1963’lerde yaşanılanları ben, ancak böyle dökebildim 1976’larda şiire.
Onüç yılda özümsemişim o olayları, onüç yıl sonra damıtabilmişim. O günleri yaşayıp da ozanlığa soyunanlar, elbette ki benden daha iyi yapabileceklerdir bu işi. “El elden üstündür, taa arşa kadar” demiş eskiler.

HASAN HÜSEYİN
Haziranda Ölmek Zor – Grup Yorum

Hasan Hüseyin Korkmazgil; Haziranda Ölmek Zor

orhan kemal'in güzel anısına

işten çıktım sokaktayım
elim yüzüm üstüm başım gazete
sokakta tank paleti, sokakta düdük sesi
sokakta tomson, sokağa çıkmak yasak

sokaktayım
gece leylâk ve tomurcuk kokuyor
yaralı bir şahin olmuş yüreğim
uy anam anam haziranda ölmek zor!

havada tüy, havada kuş
havada kuş soluğu kokusu
hava leylâk ve tomurcuk kokuyor
ne anlar acılardan/güzel haziran
ne anlar güzel bahar!
kopuk bir kol sokakta çırpınıp durur

çalışmışım on beş saat
tükenmişim on beş saat
acıkmışım yorulmuşum uykusamışım
anama sövmüş patron ter döktüğüm gazetede
sıkmışım dişlerimi ıslıkla söylemişim umutlarımı
susarak söylemişim
sıcak bir ev özlemişim, sıcak bir yemek
ve sıcacık bir yatakta, unutturan öpücükler
çıkmışım bir kavgadan vurmuşum sokaklara

sokakta tank paleti sokakta düdük sesi
sarı sarı yapraklarla birlikte sanki
dallarda insan iskeletleri

asacaklar aydemir'i, asacaklar gürcan'ı
belki başkalarını
pis bir ota değmiş gibi sızlıyor genzim
dökülüyor etlerim, sarı yapraklar gibi

asmak neyi kurtarır
sarı sarı yaprakları kuru dallara?
yolunmuş yaprakları, kırılmış dallarıyla
ne anlatır bir ağaç
hani rüzgâr, hani kuş
 hani nerde rüzgârlı kuş sesleri?

asılmak sorun değil asılmamak da değil
kimin kimi astığı kimin kimi neden niçin astığı
budur işte asıl sorun!

sevdim gelin morunu, sevdim şiir morunu
moru sevdim tomurcukta, moru sevdim memede
ve öptüğüm dudakta
ama sevmedim, hayır 
iğrendim insanoğlunun yağlı ipte sallanan morluğundan!

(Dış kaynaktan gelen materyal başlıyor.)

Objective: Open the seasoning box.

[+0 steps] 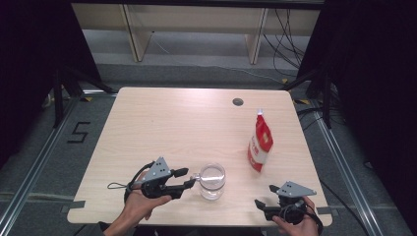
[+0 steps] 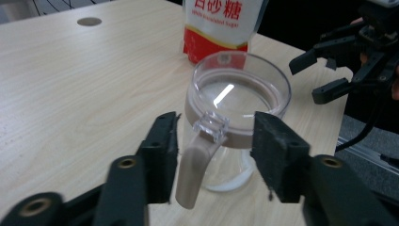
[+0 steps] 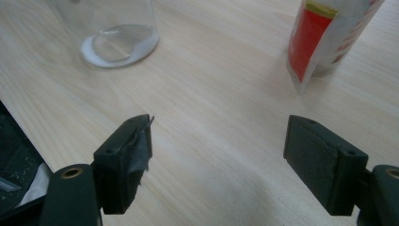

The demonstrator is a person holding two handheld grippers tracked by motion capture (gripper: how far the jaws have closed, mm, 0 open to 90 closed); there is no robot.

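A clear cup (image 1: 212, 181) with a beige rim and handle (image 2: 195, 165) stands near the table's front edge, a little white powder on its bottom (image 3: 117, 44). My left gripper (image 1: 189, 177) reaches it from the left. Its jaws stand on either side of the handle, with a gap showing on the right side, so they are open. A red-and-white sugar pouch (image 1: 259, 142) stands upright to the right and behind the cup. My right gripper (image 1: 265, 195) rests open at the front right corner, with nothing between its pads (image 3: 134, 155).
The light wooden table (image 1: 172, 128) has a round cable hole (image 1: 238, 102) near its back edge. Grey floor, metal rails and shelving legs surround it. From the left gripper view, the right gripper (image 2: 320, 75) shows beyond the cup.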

neden böyle acılıyım, neden böyle ağrılı
neden niçin bu sokaklar böyle boş
niçin neden bu evler böyle dolu?
sokaklarla solur evler
sokaklarla atar nabzı kentlerin
sokaksız kent kentsiz ülke
kahkahanın yanı başı gözyaşı

işten çıktım
elim yüzüm üstüm başım gazete
karanlıkta akan bir su
gibi vurdum kendimi caddelere
hava leylâk ve tomurcuk kokusu
havada kör yoluna
havada suçsuz günahsız gitme korkusu
ah desem
eriyecek demirleri bu korkuluğun
oh desem tutuşacak soluğum

asmak neyi kurtarır öldürmek neyi
yaşatmaktır önemlisi güzel yaşatmak
abeceden geçirmek kıracın çekirgesini
ekmeksiz yuvasız hekimsiz bırakmamak

ah yavrum ah güzelim
canım benim / sevdiceğim bitanem
kısa sürdü bu yolculuk
n'eylersin ki sonu yok!
gece leylâk ve tomurcuk kokuyor
uy anam anam haziranda ölmek zor!

nerdeyim ben nerdeyim ben nerdeyim?
kimsiniz siz kimsiniz siz kimsiniz?
ne söyler bu radyolar gazeteler ne yazar
kim ölmüş uzaklarda göçen kim dünyamızdan?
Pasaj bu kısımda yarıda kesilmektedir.